I am reminded of the passionate debate of my son who rallied that in near future it was Firefox that would bring out the best. And true to his prophecies it seems Firefox too has woken up to the challenge of providing faster, better and secure browsing to its users. This should have been done a long time ago say many of its devout users but Firefox has been in the process of gearing up by adding the Electrolysis element to its 3.6 version. But then it took its time testing out its new processes as a result users felt the changes were late and slow.

Now it has increased its pace and has finally realized that many of its ardent users would love to see its arch rival Internet Explorer turn tail.
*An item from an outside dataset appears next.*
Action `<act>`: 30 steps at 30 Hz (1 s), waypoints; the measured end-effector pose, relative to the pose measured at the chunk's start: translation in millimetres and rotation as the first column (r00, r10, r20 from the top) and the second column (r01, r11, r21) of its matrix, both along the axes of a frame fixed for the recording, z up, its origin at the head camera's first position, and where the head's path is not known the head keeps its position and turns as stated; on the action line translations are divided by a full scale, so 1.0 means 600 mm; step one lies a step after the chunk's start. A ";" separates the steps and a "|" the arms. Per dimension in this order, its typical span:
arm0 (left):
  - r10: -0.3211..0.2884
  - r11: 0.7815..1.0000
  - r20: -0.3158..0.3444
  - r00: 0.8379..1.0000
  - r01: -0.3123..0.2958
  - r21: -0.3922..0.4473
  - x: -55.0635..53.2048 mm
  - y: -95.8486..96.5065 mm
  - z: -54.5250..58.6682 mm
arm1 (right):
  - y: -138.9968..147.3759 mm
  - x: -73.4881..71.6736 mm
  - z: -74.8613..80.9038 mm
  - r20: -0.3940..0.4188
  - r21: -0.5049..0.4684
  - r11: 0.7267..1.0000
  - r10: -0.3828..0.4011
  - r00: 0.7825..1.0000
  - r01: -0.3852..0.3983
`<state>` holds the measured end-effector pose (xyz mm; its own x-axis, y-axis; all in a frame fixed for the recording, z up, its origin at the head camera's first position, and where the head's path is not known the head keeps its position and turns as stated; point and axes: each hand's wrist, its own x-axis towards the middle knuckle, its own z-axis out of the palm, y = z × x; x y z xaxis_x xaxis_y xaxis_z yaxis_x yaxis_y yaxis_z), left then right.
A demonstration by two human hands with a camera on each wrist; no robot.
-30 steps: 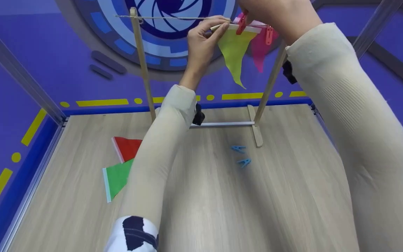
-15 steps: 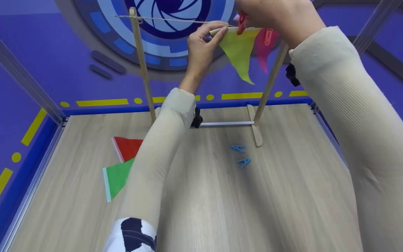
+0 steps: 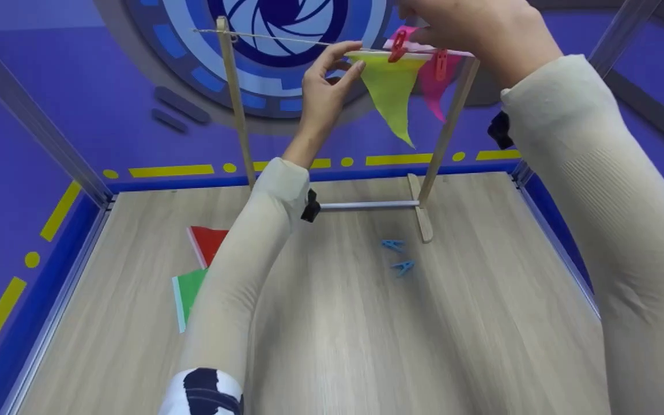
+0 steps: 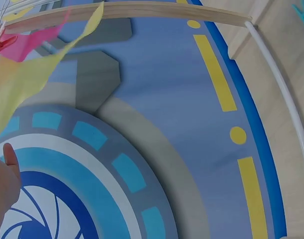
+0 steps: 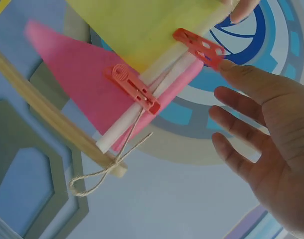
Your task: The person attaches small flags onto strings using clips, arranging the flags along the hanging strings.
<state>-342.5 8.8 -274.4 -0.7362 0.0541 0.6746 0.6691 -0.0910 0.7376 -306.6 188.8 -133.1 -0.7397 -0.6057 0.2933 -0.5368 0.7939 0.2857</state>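
A yellow pennant (image 3: 388, 86) hangs from a string (image 3: 283, 38) between two wooden posts, clipped by a red clothespin (image 3: 397, 47). Beside it a pink pennant (image 5: 87, 74) hangs under a second red clothespin (image 5: 134, 90). My left hand (image 3: 326, 86) is at the yellow pennant's left top corner, thumb and index finger spread apart. My right hand (image 5: 266, 119) is at the first clothespin, its thumb tip right at the handle end and the other fingers loose and apart. In the head view the right fingertips are partly cut off by the top edge.
Two blue clothespins (image 3: 403, 267) lie on the wooden table (image 3: 332, 323), near the right foot (image 3: 421, 219) of the stand. At the left lie a red pennant (image 3: 207, 242) and a green pennant (image 3: 189, 291), both partly behind my left sleeve. A patterned wall stands behind.
My left finger and thumb have parted at the yellow pennant's corner. My right hand has loosened and drawn slightly right from the red clothespin, which stays clipped on the line.
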 end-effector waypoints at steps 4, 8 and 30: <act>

But with the entry of Google Chrome’s  ‘Safari’ promising mobile-browsing charge, Firefox was left with no option but to respond with its rapid release development cycle!

The rapid release development cycle was a crucial process as it would separate the user-interface process from the part that handles its contents in the browser tabs. This would usher in a snappier browser. In other words the mouse click that took ages to recognize and respond would now pour out in a rush. The trick, Firefox officials say lies in its retrieval of data or reusage of data from its ‘garbage pile’. Garbage collection caused a larger application like Facebook or Gmail to pause, but with the reusage of its garbage pile, Firefox seems to have hit upon the idea of reuse and recycle for speedier browsing.

I am sure very soon my son would be proudly displaying a “competitively fast, sporting a sleek minimalist look with excellent features” of the proverbial orange fox with its tail wrapped around the globe on his window! Jai Ho Firefox!